What to work on:
The required output holds only the lines from the one containing "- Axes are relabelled" through the end of the material below, copied exactly, please, with no pictures.

Given information:

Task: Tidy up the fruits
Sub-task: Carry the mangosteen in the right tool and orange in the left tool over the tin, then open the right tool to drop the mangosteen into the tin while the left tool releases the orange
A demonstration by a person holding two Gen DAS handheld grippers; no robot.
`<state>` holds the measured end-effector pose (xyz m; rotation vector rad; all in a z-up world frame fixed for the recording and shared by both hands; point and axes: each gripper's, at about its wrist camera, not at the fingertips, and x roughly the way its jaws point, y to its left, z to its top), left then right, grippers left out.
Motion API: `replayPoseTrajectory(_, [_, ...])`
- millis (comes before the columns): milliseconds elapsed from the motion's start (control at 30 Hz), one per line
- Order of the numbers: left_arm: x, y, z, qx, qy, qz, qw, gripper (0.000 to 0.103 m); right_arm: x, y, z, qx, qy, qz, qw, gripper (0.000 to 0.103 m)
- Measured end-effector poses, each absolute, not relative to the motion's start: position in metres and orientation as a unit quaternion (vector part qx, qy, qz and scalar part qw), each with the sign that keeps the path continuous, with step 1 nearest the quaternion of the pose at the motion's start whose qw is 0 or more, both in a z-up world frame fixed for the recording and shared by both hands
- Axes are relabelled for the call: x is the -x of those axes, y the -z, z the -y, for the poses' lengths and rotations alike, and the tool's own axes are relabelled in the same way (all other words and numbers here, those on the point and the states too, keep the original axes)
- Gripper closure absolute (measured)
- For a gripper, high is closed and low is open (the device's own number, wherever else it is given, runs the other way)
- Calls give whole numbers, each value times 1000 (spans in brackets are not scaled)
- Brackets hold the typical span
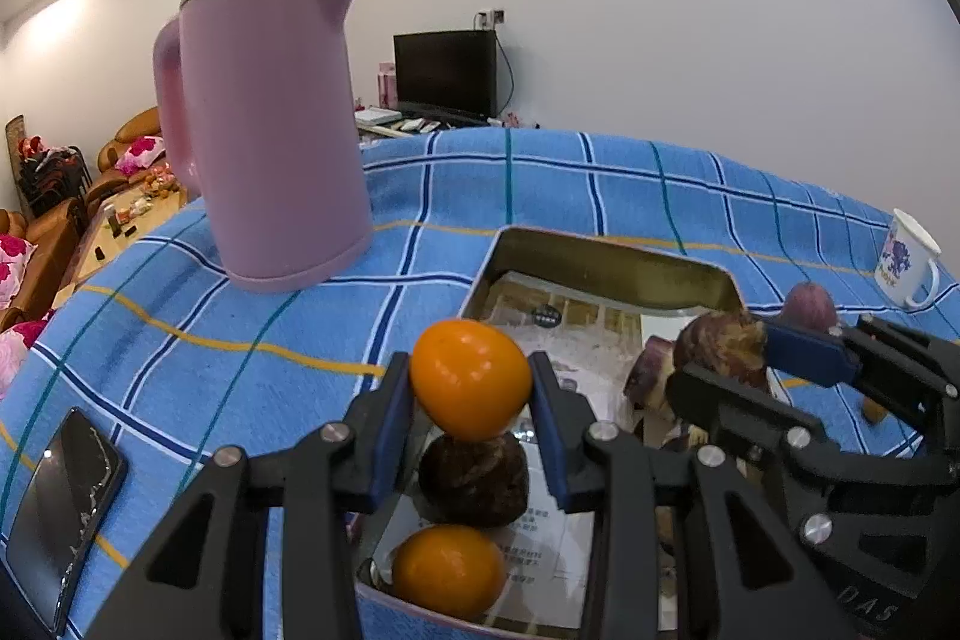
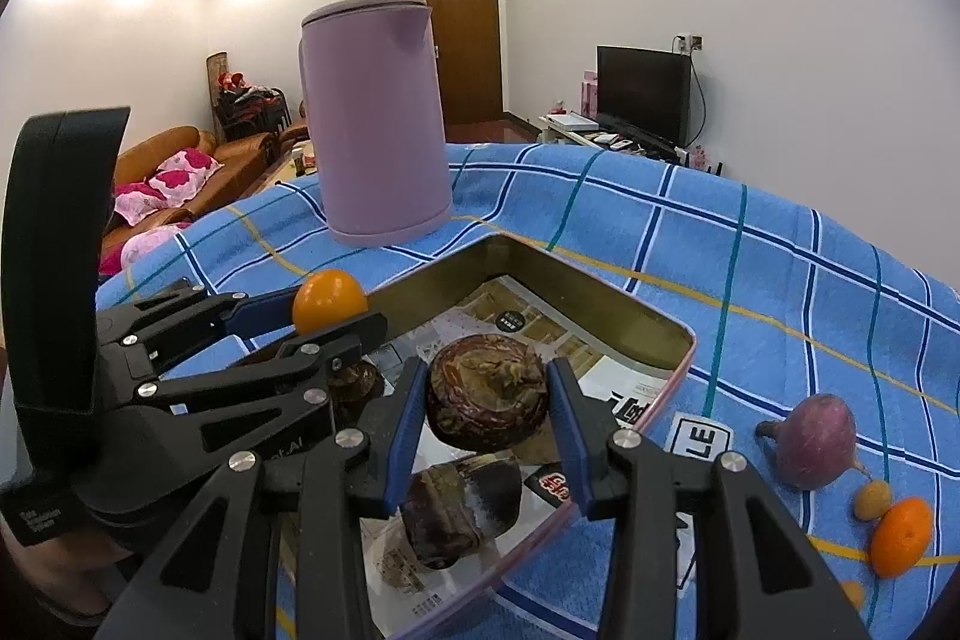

Exercise solution:
- Axes are relabelled for the call: x is the -x of those axes, y the -z, z the -y, for the poses' lengths and rotations alike, and the tool's own axes are relabelled in the same way (all other words and numbers here, those on the point and the states too, keep the original axes)
- Gripper closure absolute (measured)
- For a gripper, high is closed and low is open (the device's own number, wherever else it is given, runs the other way)
- Calls give whole numbers, each value times 1000 (spans in brackets are not scaled)
- Brackets hold the typical span

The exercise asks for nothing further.